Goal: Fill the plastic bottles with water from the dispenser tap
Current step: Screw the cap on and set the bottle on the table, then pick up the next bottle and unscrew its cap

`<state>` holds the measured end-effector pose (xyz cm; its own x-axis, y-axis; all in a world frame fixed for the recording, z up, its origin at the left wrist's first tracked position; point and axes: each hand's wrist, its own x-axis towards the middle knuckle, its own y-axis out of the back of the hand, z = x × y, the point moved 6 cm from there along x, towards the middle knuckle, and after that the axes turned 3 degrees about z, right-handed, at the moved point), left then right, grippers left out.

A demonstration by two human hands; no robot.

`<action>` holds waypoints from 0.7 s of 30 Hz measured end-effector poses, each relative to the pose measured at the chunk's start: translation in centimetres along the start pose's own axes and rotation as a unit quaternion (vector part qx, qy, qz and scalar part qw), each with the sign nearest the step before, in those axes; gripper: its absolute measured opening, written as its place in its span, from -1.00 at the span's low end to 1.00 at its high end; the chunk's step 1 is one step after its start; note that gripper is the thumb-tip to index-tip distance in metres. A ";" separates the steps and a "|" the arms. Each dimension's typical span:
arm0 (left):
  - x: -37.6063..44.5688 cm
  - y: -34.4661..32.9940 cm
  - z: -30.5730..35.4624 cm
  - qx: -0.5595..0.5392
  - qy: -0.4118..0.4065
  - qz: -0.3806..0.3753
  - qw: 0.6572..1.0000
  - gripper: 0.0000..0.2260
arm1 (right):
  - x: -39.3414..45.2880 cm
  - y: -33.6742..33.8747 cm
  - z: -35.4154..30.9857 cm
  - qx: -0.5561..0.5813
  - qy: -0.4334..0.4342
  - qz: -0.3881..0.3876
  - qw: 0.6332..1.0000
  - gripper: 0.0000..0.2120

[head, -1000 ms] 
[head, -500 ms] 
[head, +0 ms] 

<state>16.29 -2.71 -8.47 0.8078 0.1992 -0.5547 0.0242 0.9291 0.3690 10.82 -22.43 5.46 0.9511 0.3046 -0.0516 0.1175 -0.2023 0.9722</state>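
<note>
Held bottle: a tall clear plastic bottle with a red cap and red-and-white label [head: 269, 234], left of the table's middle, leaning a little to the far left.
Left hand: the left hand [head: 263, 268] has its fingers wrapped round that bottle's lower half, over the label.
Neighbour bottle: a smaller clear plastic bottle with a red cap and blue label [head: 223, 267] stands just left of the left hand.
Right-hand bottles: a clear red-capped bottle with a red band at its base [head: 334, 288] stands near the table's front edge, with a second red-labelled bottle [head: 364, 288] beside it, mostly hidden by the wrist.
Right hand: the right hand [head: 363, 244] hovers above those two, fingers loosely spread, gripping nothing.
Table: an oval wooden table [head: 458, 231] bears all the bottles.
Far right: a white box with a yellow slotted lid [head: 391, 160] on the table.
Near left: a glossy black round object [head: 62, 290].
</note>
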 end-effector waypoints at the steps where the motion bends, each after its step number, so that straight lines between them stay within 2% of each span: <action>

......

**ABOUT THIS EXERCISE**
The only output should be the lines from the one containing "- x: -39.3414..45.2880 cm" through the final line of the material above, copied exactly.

**SOLUTION TO THIS TASK**
  - x: -39.3414..45.2880 cm
  - y: -33.6742..33.8747 cm
  - z: -35.4154..30.9857 cm
  - qx: -0.5561..0.5813
  - qy: -0.4334..0.4342
  - qz: -0.3881..0.3876
  - qw: 0.6332..1.0000
  - gripper: 0.0000..0.2120

[head, -1000 ms] 
[head, -500 ms] 
[head, +0 ms] 

<state>16.29 -2.71 -8.47 0.8078 0.1992 -0.5547 0.0242 0.9291 0.3690 10.82 -22.43 5.46 0.9511 0.3046 -0.0516 0.1175 -0.2023 0.9722</state>
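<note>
Held bottle: a tall clear plastic bottle with a red cap and red-and-white label [head: 269, 234], left of the table's middle, leaning a little to the far left.
Left hand: the left hand [head: 263, 268] has its fingers wrapped round that bottle's lower half, over the label.
Neighbour bottle: a smaller clear plastic bottle with a red cap and blue label [head: 223, 267] stands just left of the left hand.
Right-hand bottles: a clear red-capped bottle with a red band at its base [head: 334, 288] stands near the table's front edge, with a second red-labelled bottle [head: 364, 288] beside it, mostly hidden by the wrist.
Right hand: the right hand [head: 363, 244] hovers above those two, fingers loosely spread, gripping nothing.
Table: an oval wooden table [head: 458, 231] bears all the bottles.
Far right: a white box with a yellow slotted lid [head: 391, 160] on the table.
Near left: a glossy black round object [head: 62, 290].
</note>
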 end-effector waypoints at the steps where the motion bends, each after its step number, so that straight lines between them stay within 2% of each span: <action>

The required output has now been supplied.